2020 Student Photographer of the Year Ioanna Sakellaraki reveals the thinking behind her conceptual project about grief and her homeland.
‘While constructing the final piece, shot with my Zenza Bronica SQ-A, I experimented by post-editing my film negative and playing with inverted light and shade, relief and contour, exploring the inherent recognizability of the figure’s outline.’
This is one of the images from my long-term project The Truth is in the Soil, shot in Mani peninsula in Greece in August 2018. The series started evolving four years ago, when the death of my father sparked a journey back home and the exploration of traditional Greek funerary rituals. At the crossroads of performance and staged emotion, I aim to look at how the work of mourning contextualises modern regimes of looking, reading and feeling with regard to the subject of death in Greece today.
The image, entitled Achlys (mist of death), depicts the silhouette of one of the female professional mourners I documented in Mani. She stares at the mountain range in the distance. The name of the image borrows its title from one of the Keres, the Greek female spirits who personified death in ancient tales. What makes this image important to me is how it gradually informed parts of my documentary and creative process and defined how I could take this project forward.
My process of documenting the communities of mourners was substantial for the initial stages of this body of work. During my making process, it has been important for me to carry out the work in the field, finding the real women and documenting their reality in the remote villages of the region. However, I felt that making a work about grief required a journey through memory and memory loss. As I continued to work on the project, this image made me question how both the mourning and the photographic effect perform their work by arresting time and disordering memory.
I gradually became interested in how space can be indissolubly perceived and represented in the process of reworking memory and negotiating the boundaries of grief in my work. The idea of the silhouette in this image started to influence the sequence of portraits that followed. While constructing the final piece, shot with my Zenza Bronica SQ-A, I experimented by post-editing my film negative and playing with inverted light and shade, relief and contour, exploring the inherent recognizability of the figure’s outline.

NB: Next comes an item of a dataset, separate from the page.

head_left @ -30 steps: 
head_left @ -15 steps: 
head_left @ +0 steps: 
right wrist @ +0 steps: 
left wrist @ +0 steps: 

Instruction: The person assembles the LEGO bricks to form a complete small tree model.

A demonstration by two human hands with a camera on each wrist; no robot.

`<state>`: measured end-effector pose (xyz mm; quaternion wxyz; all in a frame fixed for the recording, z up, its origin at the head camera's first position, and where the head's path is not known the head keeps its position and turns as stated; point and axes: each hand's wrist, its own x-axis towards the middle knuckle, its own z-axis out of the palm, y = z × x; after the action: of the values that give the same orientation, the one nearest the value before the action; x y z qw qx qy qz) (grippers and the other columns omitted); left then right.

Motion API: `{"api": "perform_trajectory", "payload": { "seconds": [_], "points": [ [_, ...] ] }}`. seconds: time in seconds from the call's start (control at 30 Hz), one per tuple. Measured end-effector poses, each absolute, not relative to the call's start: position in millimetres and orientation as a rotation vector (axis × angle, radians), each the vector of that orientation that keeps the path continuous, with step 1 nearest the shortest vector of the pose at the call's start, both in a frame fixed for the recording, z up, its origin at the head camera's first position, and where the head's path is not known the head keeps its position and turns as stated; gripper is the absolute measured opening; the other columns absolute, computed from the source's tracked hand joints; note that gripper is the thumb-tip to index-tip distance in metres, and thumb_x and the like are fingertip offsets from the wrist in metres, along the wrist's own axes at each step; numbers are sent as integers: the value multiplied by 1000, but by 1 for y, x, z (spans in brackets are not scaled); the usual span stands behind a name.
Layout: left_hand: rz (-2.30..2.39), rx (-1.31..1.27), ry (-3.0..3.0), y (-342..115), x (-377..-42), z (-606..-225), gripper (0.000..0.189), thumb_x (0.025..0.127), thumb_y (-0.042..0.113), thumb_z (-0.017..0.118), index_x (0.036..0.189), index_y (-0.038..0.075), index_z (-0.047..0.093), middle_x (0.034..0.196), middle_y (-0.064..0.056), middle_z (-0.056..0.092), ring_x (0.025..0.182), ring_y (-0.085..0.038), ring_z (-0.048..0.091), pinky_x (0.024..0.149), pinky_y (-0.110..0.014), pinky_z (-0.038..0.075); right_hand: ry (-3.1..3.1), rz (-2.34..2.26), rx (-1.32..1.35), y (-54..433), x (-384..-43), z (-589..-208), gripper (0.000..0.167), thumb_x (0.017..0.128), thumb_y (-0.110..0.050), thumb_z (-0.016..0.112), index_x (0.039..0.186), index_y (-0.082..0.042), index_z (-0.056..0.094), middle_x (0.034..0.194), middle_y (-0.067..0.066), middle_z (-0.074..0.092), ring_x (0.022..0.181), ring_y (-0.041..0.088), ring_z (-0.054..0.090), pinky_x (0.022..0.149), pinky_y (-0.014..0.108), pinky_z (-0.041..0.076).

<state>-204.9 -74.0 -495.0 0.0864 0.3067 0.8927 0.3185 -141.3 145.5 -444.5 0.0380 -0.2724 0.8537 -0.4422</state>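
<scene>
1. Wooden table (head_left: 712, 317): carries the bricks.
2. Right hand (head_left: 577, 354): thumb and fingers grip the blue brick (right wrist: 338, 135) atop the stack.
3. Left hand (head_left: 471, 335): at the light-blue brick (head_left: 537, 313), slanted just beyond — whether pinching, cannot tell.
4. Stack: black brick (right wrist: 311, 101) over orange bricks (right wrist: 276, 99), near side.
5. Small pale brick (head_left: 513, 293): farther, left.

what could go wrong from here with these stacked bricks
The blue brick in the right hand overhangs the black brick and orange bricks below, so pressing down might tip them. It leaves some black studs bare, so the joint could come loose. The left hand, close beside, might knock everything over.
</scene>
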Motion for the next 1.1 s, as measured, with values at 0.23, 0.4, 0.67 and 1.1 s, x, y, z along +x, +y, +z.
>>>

During my making process, I moved from the original figure to its concealed form where the distinction between the real and the imaginary led to a tangible experience of separation. Through my image, this separation became an encounter. The human figure of the female mourner turned into the landscape itself, functioning as a passage between sheltering something from death and establishing with death a relation of freedom.
Gradually Greece, which has been a constant inspiration and encounter in this work, transformed into an imagined homeland being a place one knows outside of memory; a land of curiosity where death is an encounter through family, religion, mythology and the self. By consciously adding another layer of intervention to what had been documented as real, to me, this image began to work as a vehicle for mourning perished ideals of vitality, prosperity and belonging, attempting to tell something further than its subjects by creating a space where death can exist.
This image was part of this year’s Sony World Photography Awards Student Award that I am grateful to have received and The Royal Photographic Society Postgraduate Bursary Award 2018 which marked the beginning of this long-term photographic research.